Degree-level apprenticeships - Market need
Understanding the market: Is there a demand or a need?
Use this self-assessment checklist to understand how best to determine whether there is a need or demand for DLAs in a given industry. Grounded in local and international best practices, it helps TEOs and employers work together to understand the opportunities that DLAs present.
Self-Assessment Checklist: Market demand
This self-assessment checklist is designed to support tertiary education organisations (TEOs), employers, and system leaders in New Zealand who are exploring whether there is a market for DLAs in a given industry.
Degree-level apprenticeships combine paid employment with academic study, typically in a three-way partnership between the learner, employer, and TEO. Before investing in programme development or rollout, it is essential to identify whether there is a genuine market for this model both from the perspective of industry needs and learner interest.

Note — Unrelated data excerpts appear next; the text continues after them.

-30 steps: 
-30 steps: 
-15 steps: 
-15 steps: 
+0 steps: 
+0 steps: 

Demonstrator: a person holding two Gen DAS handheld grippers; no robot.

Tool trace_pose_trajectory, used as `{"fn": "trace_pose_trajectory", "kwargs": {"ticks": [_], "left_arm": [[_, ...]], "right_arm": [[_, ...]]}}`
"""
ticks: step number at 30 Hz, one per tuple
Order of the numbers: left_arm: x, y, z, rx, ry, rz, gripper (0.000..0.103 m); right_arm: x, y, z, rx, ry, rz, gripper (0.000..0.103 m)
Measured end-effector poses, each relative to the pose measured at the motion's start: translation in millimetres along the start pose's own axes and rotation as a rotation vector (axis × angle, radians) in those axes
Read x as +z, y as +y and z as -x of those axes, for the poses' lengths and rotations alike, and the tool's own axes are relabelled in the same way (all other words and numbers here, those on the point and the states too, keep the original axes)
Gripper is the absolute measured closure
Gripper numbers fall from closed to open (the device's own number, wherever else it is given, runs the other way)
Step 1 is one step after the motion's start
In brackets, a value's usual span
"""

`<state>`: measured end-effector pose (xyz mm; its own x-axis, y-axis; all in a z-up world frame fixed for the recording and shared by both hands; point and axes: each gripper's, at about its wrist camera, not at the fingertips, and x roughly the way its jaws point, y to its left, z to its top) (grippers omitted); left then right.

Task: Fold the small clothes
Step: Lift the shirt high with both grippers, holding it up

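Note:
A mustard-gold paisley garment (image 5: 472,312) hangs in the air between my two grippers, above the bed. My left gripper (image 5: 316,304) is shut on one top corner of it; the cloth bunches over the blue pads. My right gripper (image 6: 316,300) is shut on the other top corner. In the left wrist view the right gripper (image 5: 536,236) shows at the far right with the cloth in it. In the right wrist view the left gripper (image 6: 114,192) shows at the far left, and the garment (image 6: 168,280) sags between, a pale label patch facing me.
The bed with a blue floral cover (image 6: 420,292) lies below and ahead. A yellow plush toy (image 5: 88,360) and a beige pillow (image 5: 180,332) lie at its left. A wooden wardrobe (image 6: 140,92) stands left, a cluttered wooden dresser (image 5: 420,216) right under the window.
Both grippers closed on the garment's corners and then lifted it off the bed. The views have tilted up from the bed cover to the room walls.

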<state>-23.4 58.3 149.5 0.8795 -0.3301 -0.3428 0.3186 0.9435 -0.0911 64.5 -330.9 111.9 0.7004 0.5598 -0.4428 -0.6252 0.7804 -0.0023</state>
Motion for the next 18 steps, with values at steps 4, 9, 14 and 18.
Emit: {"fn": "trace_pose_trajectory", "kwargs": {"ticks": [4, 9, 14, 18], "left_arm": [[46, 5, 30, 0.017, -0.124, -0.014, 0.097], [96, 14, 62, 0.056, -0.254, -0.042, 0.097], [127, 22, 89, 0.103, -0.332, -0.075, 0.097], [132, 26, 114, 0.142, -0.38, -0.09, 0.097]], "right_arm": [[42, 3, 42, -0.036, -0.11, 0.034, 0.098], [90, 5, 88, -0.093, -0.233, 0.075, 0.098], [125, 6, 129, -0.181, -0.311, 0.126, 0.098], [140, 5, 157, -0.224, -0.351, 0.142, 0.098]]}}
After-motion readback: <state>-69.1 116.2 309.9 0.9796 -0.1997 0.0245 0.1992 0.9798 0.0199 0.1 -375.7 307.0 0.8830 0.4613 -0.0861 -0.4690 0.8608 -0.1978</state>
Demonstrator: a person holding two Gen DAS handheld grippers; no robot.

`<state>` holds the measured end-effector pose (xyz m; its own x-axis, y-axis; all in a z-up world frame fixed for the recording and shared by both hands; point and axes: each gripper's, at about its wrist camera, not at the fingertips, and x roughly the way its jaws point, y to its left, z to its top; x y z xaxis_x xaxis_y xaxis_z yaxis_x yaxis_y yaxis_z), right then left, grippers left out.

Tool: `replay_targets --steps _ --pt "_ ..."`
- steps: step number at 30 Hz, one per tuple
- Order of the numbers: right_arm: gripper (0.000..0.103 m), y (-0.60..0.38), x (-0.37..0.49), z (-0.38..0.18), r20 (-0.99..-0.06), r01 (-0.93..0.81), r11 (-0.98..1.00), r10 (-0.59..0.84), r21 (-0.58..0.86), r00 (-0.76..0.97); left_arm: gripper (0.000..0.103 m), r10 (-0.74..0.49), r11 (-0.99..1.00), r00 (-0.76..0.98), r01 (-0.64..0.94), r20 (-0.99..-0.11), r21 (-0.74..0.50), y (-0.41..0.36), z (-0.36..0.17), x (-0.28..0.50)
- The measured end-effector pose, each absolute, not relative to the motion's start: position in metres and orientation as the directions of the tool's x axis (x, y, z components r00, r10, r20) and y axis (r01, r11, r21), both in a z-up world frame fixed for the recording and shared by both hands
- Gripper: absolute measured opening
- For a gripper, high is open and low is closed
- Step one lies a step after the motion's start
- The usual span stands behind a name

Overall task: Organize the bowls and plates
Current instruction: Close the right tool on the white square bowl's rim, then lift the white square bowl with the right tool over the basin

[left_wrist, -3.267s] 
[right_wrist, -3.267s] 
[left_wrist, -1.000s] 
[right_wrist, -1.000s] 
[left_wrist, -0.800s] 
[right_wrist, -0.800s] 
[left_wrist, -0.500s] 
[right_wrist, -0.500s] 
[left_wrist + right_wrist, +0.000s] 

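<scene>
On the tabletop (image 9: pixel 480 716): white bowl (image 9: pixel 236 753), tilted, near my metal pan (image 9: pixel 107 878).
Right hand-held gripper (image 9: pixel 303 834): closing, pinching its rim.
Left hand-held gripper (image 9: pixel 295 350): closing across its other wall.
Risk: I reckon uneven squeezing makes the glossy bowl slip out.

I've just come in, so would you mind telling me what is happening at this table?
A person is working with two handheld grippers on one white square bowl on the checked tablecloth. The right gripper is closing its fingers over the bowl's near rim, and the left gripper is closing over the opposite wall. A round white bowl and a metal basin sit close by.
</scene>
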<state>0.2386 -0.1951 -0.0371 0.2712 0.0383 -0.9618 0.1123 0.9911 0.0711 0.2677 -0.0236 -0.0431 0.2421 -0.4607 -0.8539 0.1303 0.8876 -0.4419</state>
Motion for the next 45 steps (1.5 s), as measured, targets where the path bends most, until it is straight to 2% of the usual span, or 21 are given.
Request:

This checklist guides employers, education providers, and system leaders through the process of understanding market need across five key domains: industry skills demand, employer readiness, learner demand, system capacity, and international relevance. Each section includes diagnostic questions and brief explanations to inform practical decision-making.
Why this matters
The case for degree apprenticeships rests on their ability to meet real workforce demand. DLAs should begin with the needs of employers and are built around the roles that require higher-level skills. This theme explores whether DLA programmes are targeted to sectors with clear skills gaps, strong employment pipelines, and the potential to support in-work progression.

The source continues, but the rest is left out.